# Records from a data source

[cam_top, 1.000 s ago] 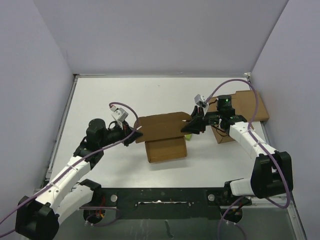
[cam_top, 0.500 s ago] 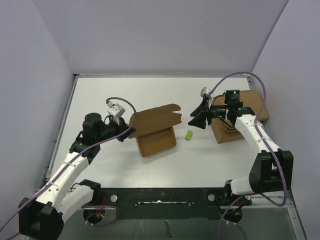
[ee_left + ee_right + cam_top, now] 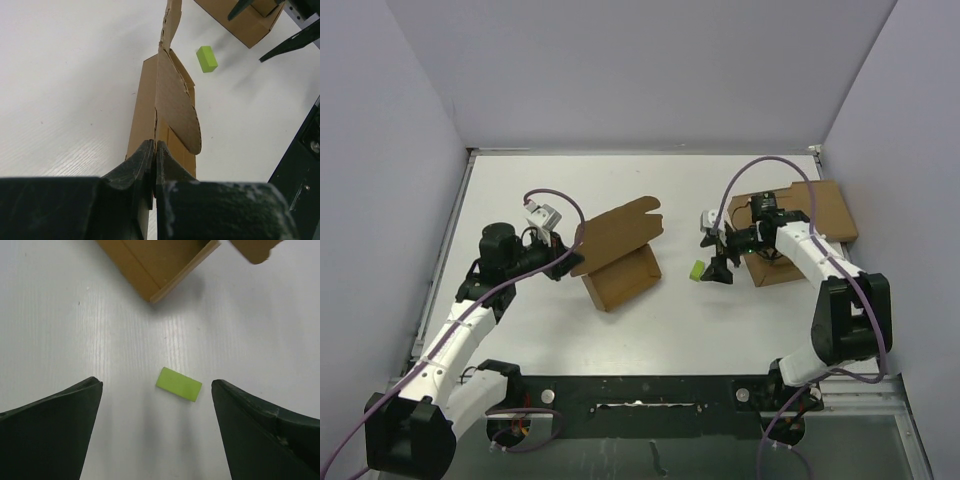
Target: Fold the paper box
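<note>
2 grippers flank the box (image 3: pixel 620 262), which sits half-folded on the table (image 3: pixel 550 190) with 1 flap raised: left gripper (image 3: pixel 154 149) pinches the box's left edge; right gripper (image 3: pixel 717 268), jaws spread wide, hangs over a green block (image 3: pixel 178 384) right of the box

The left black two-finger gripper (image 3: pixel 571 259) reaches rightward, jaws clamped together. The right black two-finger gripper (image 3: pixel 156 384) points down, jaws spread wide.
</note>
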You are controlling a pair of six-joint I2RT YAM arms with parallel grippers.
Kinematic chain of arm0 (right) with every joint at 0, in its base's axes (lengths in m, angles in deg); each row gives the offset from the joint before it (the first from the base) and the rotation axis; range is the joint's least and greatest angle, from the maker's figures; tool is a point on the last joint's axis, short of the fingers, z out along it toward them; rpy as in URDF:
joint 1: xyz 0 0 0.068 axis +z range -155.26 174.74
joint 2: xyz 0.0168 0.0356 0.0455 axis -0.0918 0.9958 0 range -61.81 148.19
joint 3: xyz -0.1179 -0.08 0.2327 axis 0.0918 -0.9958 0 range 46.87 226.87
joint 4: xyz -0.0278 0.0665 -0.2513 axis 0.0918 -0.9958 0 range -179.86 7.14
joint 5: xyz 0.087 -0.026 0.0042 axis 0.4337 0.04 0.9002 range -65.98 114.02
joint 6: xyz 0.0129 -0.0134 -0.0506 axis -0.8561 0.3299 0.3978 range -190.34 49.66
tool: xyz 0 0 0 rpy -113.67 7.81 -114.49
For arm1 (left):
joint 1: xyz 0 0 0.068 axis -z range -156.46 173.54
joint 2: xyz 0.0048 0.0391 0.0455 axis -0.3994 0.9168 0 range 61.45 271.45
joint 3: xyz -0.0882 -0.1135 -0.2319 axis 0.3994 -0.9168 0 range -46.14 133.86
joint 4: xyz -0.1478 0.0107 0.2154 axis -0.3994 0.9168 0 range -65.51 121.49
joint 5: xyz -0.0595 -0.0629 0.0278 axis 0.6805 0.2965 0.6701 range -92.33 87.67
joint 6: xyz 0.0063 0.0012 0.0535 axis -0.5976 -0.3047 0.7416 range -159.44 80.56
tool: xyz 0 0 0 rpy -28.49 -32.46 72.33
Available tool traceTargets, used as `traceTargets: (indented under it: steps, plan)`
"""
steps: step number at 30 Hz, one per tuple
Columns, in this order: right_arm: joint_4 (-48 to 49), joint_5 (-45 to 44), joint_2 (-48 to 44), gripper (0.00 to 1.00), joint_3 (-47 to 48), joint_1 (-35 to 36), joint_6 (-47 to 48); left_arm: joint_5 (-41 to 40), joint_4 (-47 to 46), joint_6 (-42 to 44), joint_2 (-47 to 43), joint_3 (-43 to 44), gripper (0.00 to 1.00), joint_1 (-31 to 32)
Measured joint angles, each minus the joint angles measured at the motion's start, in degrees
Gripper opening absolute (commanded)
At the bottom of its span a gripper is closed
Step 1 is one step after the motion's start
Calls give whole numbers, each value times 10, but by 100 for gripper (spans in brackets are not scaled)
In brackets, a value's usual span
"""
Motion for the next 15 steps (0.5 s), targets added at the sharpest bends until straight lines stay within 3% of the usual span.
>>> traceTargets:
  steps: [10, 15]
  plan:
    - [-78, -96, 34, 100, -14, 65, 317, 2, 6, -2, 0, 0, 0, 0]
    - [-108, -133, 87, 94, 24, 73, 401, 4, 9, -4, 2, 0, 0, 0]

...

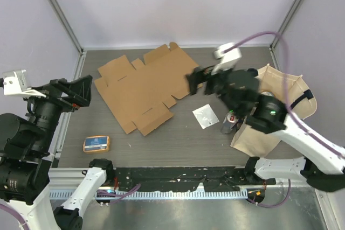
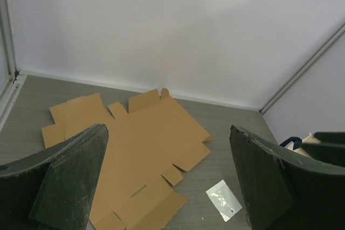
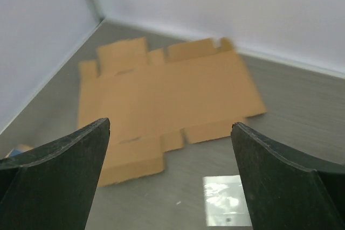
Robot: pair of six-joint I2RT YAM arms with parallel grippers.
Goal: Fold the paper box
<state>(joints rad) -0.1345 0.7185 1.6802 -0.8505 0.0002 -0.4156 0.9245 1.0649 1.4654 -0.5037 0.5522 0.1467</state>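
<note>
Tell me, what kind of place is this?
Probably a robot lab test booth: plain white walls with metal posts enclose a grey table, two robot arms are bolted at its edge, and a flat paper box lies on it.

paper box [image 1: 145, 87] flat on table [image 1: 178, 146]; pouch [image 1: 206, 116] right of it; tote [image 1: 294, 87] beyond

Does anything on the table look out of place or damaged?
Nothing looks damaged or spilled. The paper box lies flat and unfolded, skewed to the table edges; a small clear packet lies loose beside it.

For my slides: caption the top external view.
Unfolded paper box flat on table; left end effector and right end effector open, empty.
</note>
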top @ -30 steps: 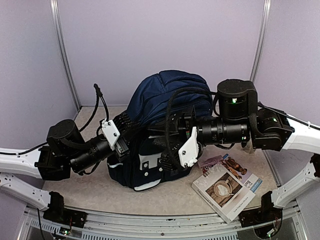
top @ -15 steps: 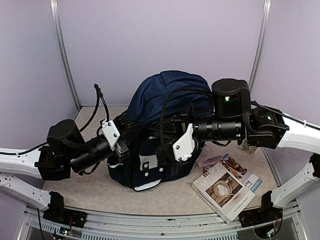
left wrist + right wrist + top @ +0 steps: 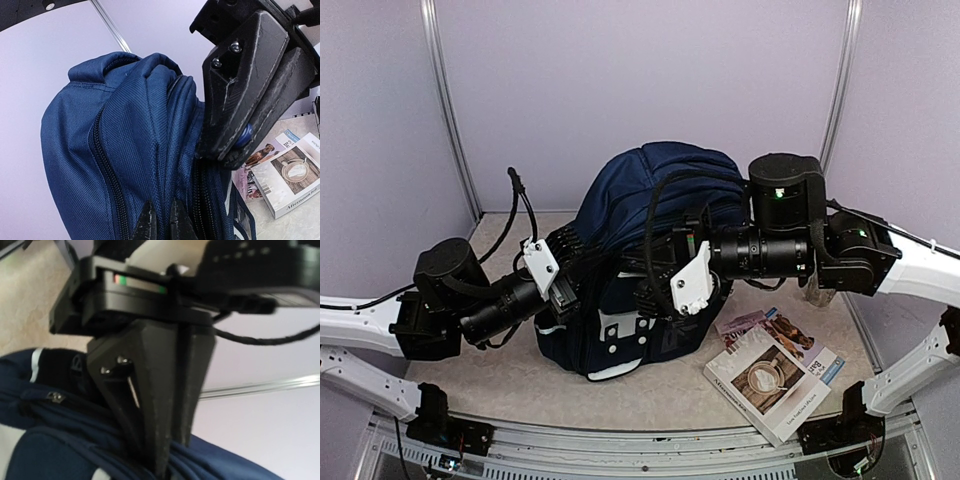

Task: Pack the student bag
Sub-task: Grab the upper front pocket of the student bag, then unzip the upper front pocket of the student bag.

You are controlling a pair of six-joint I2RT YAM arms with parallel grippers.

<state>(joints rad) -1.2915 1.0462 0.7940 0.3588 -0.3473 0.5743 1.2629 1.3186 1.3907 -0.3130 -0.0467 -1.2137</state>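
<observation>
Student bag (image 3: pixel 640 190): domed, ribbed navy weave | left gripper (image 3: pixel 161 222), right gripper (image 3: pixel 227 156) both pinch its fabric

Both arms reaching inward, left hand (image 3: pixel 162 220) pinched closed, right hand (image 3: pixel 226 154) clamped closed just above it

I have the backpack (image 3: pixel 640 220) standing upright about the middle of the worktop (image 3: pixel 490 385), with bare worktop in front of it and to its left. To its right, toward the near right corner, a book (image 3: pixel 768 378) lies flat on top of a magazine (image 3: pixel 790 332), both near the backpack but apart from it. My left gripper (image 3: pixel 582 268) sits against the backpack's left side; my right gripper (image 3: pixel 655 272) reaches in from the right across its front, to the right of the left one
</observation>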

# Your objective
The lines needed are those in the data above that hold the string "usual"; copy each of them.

# Response for this exercise
In brackets, a value's usual span
Motion for the next 15 steps (0.5 s), targets added at the sharpest bends until straight lines stay within 3% of the usual span.

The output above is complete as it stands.